Places eleven through sixteen were not relegated but had to play in qualifying tournaments for inclusion in the 1999 championship.

===Scoring leaders===
List shows the top skaters sorted by points, then goals.

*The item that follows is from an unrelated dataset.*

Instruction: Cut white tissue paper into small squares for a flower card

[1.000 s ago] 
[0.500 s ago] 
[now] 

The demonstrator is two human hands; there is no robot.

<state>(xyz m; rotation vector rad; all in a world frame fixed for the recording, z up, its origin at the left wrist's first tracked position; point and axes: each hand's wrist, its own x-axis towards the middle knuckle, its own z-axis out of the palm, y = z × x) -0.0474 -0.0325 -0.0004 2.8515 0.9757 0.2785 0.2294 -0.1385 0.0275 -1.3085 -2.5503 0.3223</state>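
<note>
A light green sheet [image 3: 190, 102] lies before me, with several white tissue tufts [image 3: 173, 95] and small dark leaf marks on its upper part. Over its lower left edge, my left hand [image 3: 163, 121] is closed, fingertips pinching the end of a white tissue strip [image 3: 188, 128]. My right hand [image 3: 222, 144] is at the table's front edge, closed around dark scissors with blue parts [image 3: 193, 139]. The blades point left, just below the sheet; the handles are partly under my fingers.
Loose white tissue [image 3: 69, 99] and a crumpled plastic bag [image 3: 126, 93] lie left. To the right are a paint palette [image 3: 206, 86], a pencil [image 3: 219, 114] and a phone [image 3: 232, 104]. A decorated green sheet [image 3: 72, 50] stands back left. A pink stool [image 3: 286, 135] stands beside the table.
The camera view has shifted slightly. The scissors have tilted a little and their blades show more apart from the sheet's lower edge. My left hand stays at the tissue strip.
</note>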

| Player | GP | G | A | Pts | +/− | PIM | POS |
|---|---|---|---|---|---|---|---|
| SWE Peter Forsberg | 7 | 6 | 5 | 11 | +9 | 0 | F |
| SWE Mats Sundin | 10 | 5 | 6 | 11 | +13 | 6 | F |
| FIN Raimo Helminen | 10 | 2 | 9 | 11 | 0 | 0 | F |
| FIN Ville Peltonen | 10 | 4 | 6 | 10 | 0 | 8 | F |
| CZE Radek Bělohlav | 9 | 6 | 3 | 9 | +7 | 2 | F |
| CZE Pavel Patera | 9 | 6 | 3 | 9 | +6 | 12 | F |
| RUS Viktor Kozlov | 6 | 4 | 5 | 9 | +5 | 0 | F |
| RUS Sergei Berezin | 6 | 6 | 2 | 8 | +2 | 2 | F |
| LAT Oleg Znaroks | 6 | 5 | 3 | 8 | +4 | 2 | F |
| SWE Mikael Renberg | 10 | 5 | 3 | 8 | +6 | 6 | F |

===Leading goaltenders===
Only the top five goaltenders, based on save percentage, who have played 40% of their team's minutes are included in this list.

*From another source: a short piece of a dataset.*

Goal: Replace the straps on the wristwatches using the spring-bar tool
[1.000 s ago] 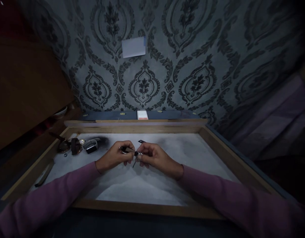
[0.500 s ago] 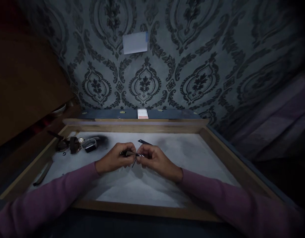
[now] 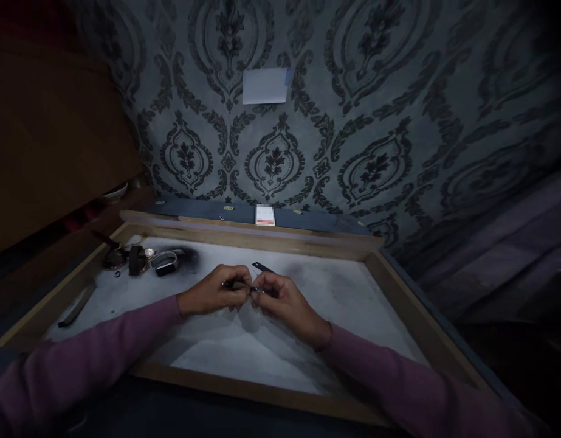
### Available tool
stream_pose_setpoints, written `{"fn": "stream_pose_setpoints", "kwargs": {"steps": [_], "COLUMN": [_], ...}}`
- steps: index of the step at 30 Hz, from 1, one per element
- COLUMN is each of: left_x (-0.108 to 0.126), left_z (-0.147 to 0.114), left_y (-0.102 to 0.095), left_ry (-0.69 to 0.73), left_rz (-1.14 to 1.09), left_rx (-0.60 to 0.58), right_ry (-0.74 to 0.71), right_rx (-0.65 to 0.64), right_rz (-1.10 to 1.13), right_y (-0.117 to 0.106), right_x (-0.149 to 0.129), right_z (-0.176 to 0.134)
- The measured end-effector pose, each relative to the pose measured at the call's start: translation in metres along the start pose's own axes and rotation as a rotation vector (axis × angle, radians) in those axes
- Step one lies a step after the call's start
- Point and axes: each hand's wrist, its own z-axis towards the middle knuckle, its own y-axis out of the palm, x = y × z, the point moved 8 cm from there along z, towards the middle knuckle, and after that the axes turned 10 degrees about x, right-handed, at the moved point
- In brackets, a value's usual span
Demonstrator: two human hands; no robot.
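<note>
Left hand [image 3: 216, 291] clamps slim piece [image 3: 239, 285] roughly parallel to tray's near edge [image 3: 244, 386], pointing at small part [image 3: 261, 291] right hand [image 3: 289, 302] pinches.

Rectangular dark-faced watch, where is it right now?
In the head view, the watch lies toward the far left corner of the wooden tray, right of the curled brown strap and beyond the left hand.

A patterned wall [image 3: 323, 131] (leafy medallions [image 3: 275, 160]) stands in dim light.
</note>
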Motion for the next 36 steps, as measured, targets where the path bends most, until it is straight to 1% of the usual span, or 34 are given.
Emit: {"fn": "stream_pose_setpoints", "kwargs": {"steps": [3, 6, 8, 9, 11, 14, 16, 19, 22, 25, 29, 33, 36], "left_x": [0.003, 0.014, 0.018, 0.018, 0.014, 0.004, -0.002, -0.007, -0.008, -0.006, -0.003, -0.006, -0.008], "left_z": [0.0, -0.002, -0.003, -0.004, -0.003, -0.001, 0.0, 0.002, 0.003, 0.003, 0.003, 0.002, 0.003], "left_y": [-0.004, -0.007, -0.008, -0.008, -0.008, -0.008, -0.008, -0.012, -0.017, -0.019, -0.023, -0.028, -0.031], "left_ry": [0.025, 0.127, 0.158, 0.149, 0.087, 0.0, -0.022, -0.034, -0.034, -0.029, 0.012, -0.024, -0.048], "left_rz": [0.044, 0.17, 0.209, 0.198, 0.117, -0.005, -0.038, -0.067, -0.094, -0.165, -0.262, -0.288, -0.29], "left_rx": [0.037, 0.083, 0.102, 0.107, 0.11, 0.099, 0.078, 0.069, 0.087, 0.082, 0.021, 0.001, 0.01], "right_ry": [0.011, -0.012, -0.031, -0.036, -0.029, -0.006, 0.012, 0.04, 0.052, 0.042, 0.018, 0.017, 0.032], "right_rx": [0.02, 0.012, 0.012, 0.016, 0.014, -0.024, -0.055, -0.073, -0.078, -0.086, -0.093, -0.115, -0.142], "right_rz": [0.04, 0.057, 0.066, 0.071, 0.089, 0.112, 0.119, 0.141, 0.164, 0.172, 0.17, 0.147, 0.112], "right_y": [-0.001, 0.0, 0.001, 0.0, 0.0, 0.002, 0.003, 0.001, -0.003, -0.006, -0.007, -0.005, -0.005], "right_x": [0.004, 0.003, 0.0, -0.001, -0.003, -0.002, 0.001, 0.008, 0.011, 0.01, 0.006, 0.004, 0.001], "right_z": [0.002, 0.004, 0.005, 0.006, 0.006, 0.007, 0.008, 0.011, 0.014, 0.015, 0.016, 0.015, 0.013]}}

| Player | MIP | GA | GAA | SVS% | SO |
|---|---|---|---|---|---|
| SWE Tommy Salo | 540 | 7 | 0.78 | .959 | 3 |
| FIN Ari Sulander | 477 | 10 | 1.26 | .956 | 2 |
| ITA Mike Rosati | 299 | 8 | 1.61 | .950 | 1 |
| CZE Milan Hnilička | 430 | 10 | 1.40 | .940 | 2 |
| FRA François Gravel | 94 | 4 | 2.55 | .938 | 0 |

==IIHF honors and awards==
The 1998 IIHF Hall of Fame induction ceremony has held in Zürich during the World Championships. Wolf-Dieter Montag of Germany was given the Paul Loicq Award for outstanding contributions to international ice hockey.

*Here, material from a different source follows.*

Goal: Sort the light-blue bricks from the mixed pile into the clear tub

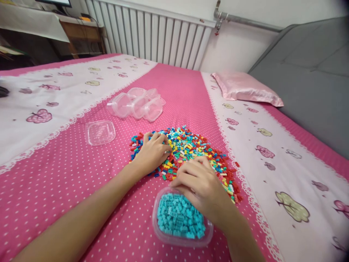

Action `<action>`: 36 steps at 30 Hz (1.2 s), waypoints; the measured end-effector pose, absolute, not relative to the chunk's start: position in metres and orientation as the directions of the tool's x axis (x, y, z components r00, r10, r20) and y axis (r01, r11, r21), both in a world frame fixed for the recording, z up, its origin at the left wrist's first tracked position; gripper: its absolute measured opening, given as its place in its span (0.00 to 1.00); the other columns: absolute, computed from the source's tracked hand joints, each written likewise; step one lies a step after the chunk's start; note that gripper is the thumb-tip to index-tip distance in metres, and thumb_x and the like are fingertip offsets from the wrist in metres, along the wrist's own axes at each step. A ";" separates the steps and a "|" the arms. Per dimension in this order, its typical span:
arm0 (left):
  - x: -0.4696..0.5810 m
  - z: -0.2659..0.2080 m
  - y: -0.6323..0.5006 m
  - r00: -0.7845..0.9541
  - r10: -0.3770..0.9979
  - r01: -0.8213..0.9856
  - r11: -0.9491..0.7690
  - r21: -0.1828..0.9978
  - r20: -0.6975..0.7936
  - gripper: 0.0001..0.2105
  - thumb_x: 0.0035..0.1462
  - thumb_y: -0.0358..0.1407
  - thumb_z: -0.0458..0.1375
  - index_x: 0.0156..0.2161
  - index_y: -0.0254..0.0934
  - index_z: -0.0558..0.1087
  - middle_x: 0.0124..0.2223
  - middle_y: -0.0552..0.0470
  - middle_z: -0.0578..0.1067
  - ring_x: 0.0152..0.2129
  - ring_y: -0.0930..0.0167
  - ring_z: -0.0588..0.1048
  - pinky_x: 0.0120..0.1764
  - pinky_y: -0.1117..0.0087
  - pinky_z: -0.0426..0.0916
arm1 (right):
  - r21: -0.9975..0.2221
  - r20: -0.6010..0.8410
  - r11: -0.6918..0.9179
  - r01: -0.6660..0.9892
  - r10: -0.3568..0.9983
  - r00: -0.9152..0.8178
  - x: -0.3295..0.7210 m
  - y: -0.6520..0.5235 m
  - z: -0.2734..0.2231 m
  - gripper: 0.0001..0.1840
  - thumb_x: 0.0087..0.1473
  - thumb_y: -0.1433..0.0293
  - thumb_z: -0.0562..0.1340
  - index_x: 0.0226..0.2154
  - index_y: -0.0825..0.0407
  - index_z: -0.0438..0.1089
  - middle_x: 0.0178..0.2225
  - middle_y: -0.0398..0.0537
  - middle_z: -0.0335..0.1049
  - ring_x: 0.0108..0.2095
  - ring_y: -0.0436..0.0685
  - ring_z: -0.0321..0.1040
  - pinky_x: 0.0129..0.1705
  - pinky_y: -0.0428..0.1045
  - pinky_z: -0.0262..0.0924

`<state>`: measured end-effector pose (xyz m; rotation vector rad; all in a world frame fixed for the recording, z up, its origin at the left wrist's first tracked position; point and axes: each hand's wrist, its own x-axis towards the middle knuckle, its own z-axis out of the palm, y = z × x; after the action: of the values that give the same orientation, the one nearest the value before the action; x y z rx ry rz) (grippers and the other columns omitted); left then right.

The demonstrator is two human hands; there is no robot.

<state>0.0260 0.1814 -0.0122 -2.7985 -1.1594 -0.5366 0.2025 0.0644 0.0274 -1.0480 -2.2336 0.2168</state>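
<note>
A heap of small multicoloured toy building bricks [188, 145] is spread over the bedcover. My left hand [152, 153] rests on its left side, fingers curled down among the bricks. Whatever its fingertips pinch is hidden. Nearer to me stands a clear plastic container [156, 227] filled with turquoise bricks [180, 216]. My right hand [200, 182] is over the container's far right edge, between it and the heap. Its fingers are bent and drawn together, and what they hold, if anything, cannot be made out.
Several clear plastic containers [139, 105] lie grouped beyond the heap, with a clear lid [100, 133] to their left. A pink pillow [247, 89] lies at the right by a grey headboard [308, 76]. A white radiator [155, 32] lines the wall behind the bed.
</note>
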 end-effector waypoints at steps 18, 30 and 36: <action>0.023 0.005 0.178 0.601 0.677 0.622 -0.730 0.283 0.426 0.04 0.64 0.36 0.58 0.39 0.41 0.75 0.45 0.51 0.78 0.44 0.62 0.71 0.52 0.55 0.51 | -0.594 0.536 0.382 0.709 0.844 -0.006 0.213 0.080 0.017 0.04 0.61 0.74 0.63 0.38 0.49 0.72 0.37 0.45 0.75 0.42 0.59 0.67 0.45 0.54 0.60; 0.024 0.026 0.161 0.687 0.589 0.287 -0.758 0.586 0.426 0.05 0.58 0.38 0.63 0.31 0.43 0.76 0.36 0.58 0.82 0.37 0.68 0.75 0.56 0.60 0.54 | -0.682 0.488 0.392 0.617 0.873 -0.014 0.209 0.080 0.014 0.05 0.57 0.75 0.66 0.32 0.48 0.74 0.34 0.43 0.78 0.37 0.58 0.72 0.42 0.53 0.64; 0.012 0.022 0.180 0.722 0.588 0.388 -0.780 0.490 0.364 0.06 0.62 0.40 0.60 0.38 0.41 0.76 0.38 0.54 0.81 0.38 0.67 0.75 0.48 0.64 0.59 | -0.747 0.440 0.388 0.540 0.897 -0.036 0.217 0.074 0.026 0.06 0.55 0.75 0.68 0.35 0.46 0.76 0.35 0.41 0.79 0.37 0.56 0.74 0.43 0.53 0.66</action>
<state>0.0119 0.1800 0.0217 -3.2665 -0.9681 -0.9290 0.2170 0.0743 0.0264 -1.2745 -1.7044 0.4759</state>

IIHF Hall of Fame inductees
- Canada: W. A. Hewitt, Marshall Johnston, Terry O'Malley, Harry Watson
- Czech Republic: Karel Gut, Jiří Holeček
- Finland: Pekka Marjamäki
- France: Jacques Lacarrière
- Germany: Gustav Jaenecke, Xaver Unsinn
- Great Britain: Carl Erhardt
- Latvia: Helmuts Balderis
- Romania: Eduard Pană
- Russia: Anatoli Firsov, Valeri Kharlamov, Viktor Tikhonov, Valeri Vasiliev
- Slovakia: Vladimír Dzurilla, Jozef Golonka
- Sweden: Lasse Björn, Håkan Loob, Börje Salming, Arne Strömberg
- Switzerland: Ferdinand Cattini, Hans Cattini, Cesar Lüthi
- United States: Bill Christian, Jack McCartan, Robert Ridder, John P. Riley Jr.